Lâcher une meute d’agents IA sur son propre code, c’est un peu comme envoyer un chien renifleur dans sa cuisine : il trouve la truffe, mais il aboie aussi sur le paquet de croquettes. La Fondation Ethereum a orienté des agents IA coordonnés vers le logiciel que font tourner ses validateurs, et en a tiré un crash déclenchable à distance. Elle en a aussi récolté une pile de rapports impeccablement rédigés qui ne décrivaient aucun bug réel.
Points clés
- Des agents IA coordonnés ont trouvé une faille de crash déclenchable à distance dans le logiciel des validateurs Ethereum.
- Mettre des validateurs hors ligne menace directement la disponibilité du réseau proof-of-stake.
- La même campagne a généré de nombreux faux positifs très convaincants, imposant une revue humaine.
- L’IA défriche le code, mais le tri final entre vrai signal et bruit reste humain.
Un plantage à distance, ça ne se refuse pas
Le résultat qui compte : une vulnérabilité capable de faire tomber des validateurs à distance. Sur un réseau proof-of-stake, mettre des validateurs hors ligne n’a rien d’anecdotique. Ce sont eux qui proposent et attestent les blocs. Un plantage déclenchable de l’extérieur, c’est une porte ouverte à des perturbations coordonnées sur la disponibilité du réseau.

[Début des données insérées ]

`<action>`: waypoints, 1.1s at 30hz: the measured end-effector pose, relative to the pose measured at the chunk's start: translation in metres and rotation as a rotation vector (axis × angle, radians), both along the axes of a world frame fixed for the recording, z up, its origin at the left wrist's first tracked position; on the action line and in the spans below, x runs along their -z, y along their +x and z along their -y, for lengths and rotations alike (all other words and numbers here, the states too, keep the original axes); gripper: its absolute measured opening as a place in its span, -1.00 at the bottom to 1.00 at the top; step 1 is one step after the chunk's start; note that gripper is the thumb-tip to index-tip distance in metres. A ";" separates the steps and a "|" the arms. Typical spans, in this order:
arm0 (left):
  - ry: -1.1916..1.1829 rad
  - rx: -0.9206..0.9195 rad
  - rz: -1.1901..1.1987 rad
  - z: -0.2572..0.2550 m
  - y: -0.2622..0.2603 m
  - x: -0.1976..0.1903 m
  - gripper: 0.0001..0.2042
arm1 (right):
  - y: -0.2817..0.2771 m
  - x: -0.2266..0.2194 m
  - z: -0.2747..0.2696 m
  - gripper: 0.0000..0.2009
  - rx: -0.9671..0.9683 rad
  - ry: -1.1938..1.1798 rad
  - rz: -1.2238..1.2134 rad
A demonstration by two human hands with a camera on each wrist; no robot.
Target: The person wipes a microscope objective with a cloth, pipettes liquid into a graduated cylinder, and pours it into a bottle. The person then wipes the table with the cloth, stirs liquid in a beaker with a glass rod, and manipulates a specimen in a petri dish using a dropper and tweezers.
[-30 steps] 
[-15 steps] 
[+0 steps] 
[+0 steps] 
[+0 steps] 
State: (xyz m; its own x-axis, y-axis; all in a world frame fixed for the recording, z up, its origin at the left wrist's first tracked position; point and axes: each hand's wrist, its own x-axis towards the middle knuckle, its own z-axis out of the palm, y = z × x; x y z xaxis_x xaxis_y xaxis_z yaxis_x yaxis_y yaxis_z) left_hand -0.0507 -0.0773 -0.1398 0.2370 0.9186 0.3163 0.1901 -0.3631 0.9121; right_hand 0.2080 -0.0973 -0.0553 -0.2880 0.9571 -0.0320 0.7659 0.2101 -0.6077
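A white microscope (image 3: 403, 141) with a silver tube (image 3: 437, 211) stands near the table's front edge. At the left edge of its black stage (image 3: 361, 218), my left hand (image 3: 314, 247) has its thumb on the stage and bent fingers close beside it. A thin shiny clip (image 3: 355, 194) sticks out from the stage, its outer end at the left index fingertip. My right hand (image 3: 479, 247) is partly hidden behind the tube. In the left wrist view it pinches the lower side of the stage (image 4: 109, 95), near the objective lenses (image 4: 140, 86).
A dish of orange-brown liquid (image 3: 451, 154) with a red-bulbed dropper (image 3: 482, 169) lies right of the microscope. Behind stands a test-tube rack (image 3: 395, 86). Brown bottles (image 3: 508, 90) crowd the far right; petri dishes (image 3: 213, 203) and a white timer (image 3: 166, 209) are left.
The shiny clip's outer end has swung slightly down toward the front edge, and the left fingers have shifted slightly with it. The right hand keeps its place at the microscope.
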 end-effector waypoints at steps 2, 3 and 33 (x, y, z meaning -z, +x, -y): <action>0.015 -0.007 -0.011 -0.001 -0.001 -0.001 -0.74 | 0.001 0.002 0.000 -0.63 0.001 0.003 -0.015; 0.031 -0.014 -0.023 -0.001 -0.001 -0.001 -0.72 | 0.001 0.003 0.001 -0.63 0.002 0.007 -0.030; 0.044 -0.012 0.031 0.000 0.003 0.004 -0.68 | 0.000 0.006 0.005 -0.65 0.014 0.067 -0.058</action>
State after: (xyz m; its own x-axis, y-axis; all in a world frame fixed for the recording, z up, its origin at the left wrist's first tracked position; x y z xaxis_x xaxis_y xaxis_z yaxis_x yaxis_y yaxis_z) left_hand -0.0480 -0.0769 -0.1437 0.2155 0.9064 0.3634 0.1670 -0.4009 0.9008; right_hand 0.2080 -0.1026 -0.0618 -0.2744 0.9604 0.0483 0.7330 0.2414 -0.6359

Que ce soient des agents IA qui aient exhumé la faille dans le client des validateurs a de quoi réjouir les partisans du hacking white-hat automatisé. La machine sait lire du code, croiser des chemins d’exécution et proposer des scénarios que l’œil humain fatigué finit par manquer.

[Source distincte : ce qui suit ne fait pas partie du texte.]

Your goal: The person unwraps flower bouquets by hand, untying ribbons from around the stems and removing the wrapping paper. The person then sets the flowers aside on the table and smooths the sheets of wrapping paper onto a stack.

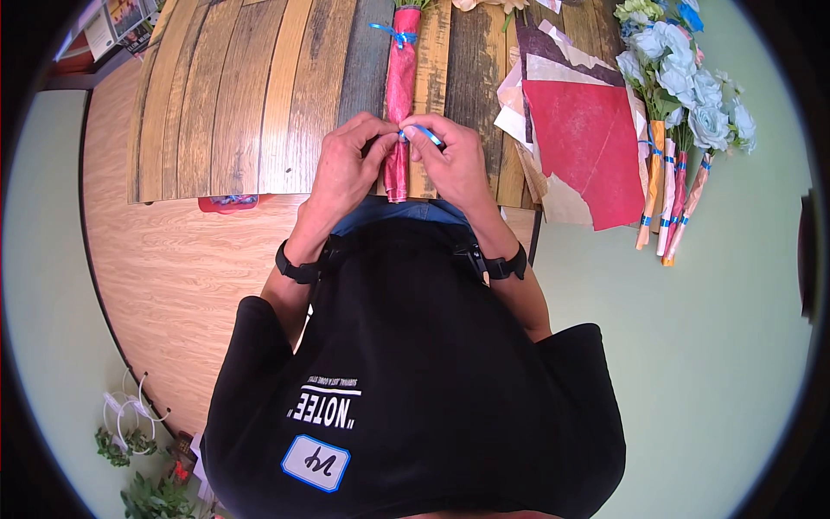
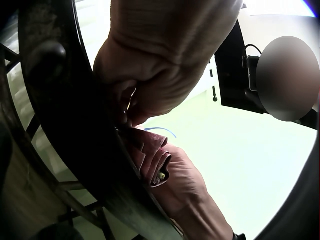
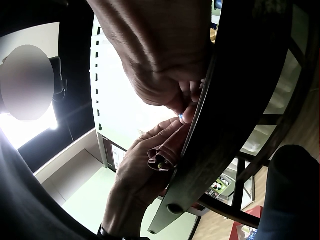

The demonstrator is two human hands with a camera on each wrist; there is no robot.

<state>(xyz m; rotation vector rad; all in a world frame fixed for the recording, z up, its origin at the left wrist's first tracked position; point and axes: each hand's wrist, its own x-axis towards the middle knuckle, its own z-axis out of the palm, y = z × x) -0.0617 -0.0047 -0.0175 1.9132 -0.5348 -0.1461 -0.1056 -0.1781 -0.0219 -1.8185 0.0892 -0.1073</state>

Le revers : des faux positifs très bien habillés
Sauf que la même campagne a aussi produit une avalanche de conclusions présentées avec un aplomb parfait, formulées comme des vulnérabilités sérieuses, et fausses. C’est le talon d’Achille bien connu de ces outils : ils écrivent avec la même assurance qu’ils aient raison ou tort.

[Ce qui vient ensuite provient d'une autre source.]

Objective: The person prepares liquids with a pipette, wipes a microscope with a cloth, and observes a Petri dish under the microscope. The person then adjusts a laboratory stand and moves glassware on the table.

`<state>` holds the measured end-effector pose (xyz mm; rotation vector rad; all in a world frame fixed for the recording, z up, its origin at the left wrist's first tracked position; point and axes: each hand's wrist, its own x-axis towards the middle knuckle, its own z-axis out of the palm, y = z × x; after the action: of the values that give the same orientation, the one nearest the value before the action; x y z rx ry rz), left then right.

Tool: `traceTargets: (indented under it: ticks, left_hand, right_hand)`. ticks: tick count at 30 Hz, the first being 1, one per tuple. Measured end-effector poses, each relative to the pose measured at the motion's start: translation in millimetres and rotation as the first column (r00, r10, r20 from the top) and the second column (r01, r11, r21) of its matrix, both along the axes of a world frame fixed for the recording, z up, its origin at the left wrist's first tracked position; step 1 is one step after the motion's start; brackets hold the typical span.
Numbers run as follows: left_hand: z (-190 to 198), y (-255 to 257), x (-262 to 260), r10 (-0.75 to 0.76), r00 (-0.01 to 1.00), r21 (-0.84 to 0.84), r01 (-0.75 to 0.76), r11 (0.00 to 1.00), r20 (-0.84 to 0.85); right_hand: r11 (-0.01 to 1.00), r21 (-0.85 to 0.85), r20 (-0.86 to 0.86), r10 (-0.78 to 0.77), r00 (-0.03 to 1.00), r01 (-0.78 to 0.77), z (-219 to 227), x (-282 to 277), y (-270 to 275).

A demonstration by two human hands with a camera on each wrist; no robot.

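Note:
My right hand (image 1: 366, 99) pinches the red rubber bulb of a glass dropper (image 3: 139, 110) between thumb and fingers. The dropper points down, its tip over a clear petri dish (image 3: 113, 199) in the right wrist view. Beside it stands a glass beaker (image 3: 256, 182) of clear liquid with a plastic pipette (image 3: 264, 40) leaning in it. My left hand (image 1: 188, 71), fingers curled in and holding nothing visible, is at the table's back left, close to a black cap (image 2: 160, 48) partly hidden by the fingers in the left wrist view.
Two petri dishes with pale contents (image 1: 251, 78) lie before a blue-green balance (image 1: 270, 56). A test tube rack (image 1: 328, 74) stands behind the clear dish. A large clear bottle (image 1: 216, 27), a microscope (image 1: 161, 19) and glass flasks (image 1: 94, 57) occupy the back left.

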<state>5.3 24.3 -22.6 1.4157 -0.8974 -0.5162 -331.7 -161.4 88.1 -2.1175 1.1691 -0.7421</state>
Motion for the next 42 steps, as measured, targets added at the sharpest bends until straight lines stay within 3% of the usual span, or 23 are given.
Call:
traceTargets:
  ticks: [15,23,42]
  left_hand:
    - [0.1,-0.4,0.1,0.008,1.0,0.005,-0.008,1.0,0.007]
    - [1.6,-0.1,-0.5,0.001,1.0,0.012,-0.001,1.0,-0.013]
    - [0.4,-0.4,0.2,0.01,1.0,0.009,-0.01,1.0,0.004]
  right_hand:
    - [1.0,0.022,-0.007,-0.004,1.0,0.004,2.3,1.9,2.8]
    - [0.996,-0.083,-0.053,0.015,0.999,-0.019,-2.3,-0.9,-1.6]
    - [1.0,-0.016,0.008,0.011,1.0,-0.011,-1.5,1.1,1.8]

Pour une équipe de sécurité, cela déplace le travail sans le supprimer. Trier le vrai signal du bruit confiant demande une revue humaine méticuleuse. L’IA défriche, elle ne tranche pas. Confondre les deux, c’est prendre le risque de valider un rapport creux ou d’enterrer la vraie faille sous les fausses.
La leçon tient en une ligne : l’automatisation trouve un crash exploitable, et l’humain reste indispensable pour distinguer la truffe des croquettes.